Paris participera à hauteur de 8 millions d'euros dans la nouvelle force antiterroriste du G5 Sahel. La Francde est active dans la région tout en réclamant aux pays sahéliens d'agir de façon autonome.

Les pays africains du G5 Sahel s’engagent tous dans cette nouvelle mission de lutte contre le terrorisme, alors que leurs moyens sont loin d’être équivalents. Quand la Mauritanie alloue un peu plus de 39 millions de dollars à ses dépenses militaires (0,84% de son PIB), le Tchad y consacre plus du triple : 120 millions de dollars, soit 1,25% de son PIB. De la même manière, le Burkina Faso compte 11 450 militaires dans ses rangs (soit 58 militaires pour 100 000 habitants) quand le Tchad dépasse les 30 000 âmes guerrières (soit 257 militaires pour 100 000 habitants). Pour plus de détails, voir notre carte interactive ci‐dessous.

1er août 2014. Une mission de coopération entre la France et cinq pays de la bande sahélo‐saharienne — Mauritanie, Mali, Burkina Faso, Niger, Tchad — est décidée. Ainsi naissait l’opération Barkhane. Dès le début, la France ne se cache pas : “La stratégie sahélienne de la France vise à ce que les Etats partenaires acquièrent la capacité d’assurer leur sécurité de façon autonome”, peut‐on lire dans le dossier de presse de l’époque. Environ 4 000 militaires français sont envoyés, principalement au Mali (1 700 hommes). Barkhane fait suite aux missions Epervier, lancée en 1986 au Tchad, et surtout Serval, menée au Mali à partir de janvier 2013.

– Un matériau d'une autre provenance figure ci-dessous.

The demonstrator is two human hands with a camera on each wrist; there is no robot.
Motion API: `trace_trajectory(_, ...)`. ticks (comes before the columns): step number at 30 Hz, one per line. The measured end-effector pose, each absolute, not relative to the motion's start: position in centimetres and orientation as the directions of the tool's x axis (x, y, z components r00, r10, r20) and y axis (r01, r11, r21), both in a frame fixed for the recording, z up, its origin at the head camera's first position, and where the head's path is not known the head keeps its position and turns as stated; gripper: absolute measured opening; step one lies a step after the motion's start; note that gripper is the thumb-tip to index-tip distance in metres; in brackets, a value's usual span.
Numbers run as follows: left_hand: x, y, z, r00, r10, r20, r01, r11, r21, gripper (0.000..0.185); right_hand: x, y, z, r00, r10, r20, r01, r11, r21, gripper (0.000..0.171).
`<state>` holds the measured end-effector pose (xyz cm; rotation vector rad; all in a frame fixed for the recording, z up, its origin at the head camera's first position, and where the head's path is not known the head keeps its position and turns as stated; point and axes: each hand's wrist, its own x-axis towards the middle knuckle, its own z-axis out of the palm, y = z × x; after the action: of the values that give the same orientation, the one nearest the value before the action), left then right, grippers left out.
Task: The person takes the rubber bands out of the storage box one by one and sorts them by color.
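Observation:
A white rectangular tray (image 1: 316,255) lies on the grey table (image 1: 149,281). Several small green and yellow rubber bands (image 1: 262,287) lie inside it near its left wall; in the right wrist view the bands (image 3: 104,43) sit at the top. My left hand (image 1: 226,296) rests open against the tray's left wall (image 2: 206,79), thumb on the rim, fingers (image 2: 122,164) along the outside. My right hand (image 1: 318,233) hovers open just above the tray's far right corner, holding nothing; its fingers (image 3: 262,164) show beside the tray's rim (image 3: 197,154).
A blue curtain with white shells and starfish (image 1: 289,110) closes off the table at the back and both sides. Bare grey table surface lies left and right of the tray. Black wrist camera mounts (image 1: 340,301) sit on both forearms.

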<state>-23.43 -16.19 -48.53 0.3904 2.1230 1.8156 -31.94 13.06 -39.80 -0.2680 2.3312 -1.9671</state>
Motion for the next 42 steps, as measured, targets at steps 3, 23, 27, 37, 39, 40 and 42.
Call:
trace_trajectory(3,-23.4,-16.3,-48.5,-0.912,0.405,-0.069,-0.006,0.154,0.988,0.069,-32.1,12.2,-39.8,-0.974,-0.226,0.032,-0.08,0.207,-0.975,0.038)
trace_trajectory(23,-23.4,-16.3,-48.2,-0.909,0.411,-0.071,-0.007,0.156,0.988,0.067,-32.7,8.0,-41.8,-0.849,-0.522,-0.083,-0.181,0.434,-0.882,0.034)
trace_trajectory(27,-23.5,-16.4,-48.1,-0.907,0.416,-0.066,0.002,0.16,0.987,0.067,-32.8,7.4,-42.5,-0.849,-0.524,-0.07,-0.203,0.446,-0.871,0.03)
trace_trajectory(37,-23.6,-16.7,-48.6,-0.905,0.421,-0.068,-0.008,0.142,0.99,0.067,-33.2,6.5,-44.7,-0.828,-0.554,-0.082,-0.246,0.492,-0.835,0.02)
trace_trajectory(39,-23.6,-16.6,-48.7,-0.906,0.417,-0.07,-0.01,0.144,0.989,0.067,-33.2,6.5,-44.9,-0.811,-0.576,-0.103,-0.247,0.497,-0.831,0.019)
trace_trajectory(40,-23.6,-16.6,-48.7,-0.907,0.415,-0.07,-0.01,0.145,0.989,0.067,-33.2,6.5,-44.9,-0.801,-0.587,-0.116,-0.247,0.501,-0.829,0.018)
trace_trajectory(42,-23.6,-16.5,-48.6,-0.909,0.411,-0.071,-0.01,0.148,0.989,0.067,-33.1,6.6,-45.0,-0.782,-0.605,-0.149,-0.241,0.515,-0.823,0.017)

La nouvelle force antiterroriste du G5 Sahel, qui devrait être opérationnelle d’ici mi‐2018, comptera pour sa part 5 000 hommes. Son budget, revu à la baisse, devrait s’élever à environ 200 millions d’euros. La France s’engage à hauteur de 8 millions d’euros et maintient les 4 000 militaires de l’opération Barkhane. Les cinq pays membres du G5 déboursent 10 millions d’euros chacun, l’Arabie Saoudite 100 millions, les Emirats Arabes Unis 30 millions. De son côté, l’Union Européenne a promis 50 millions d’euros.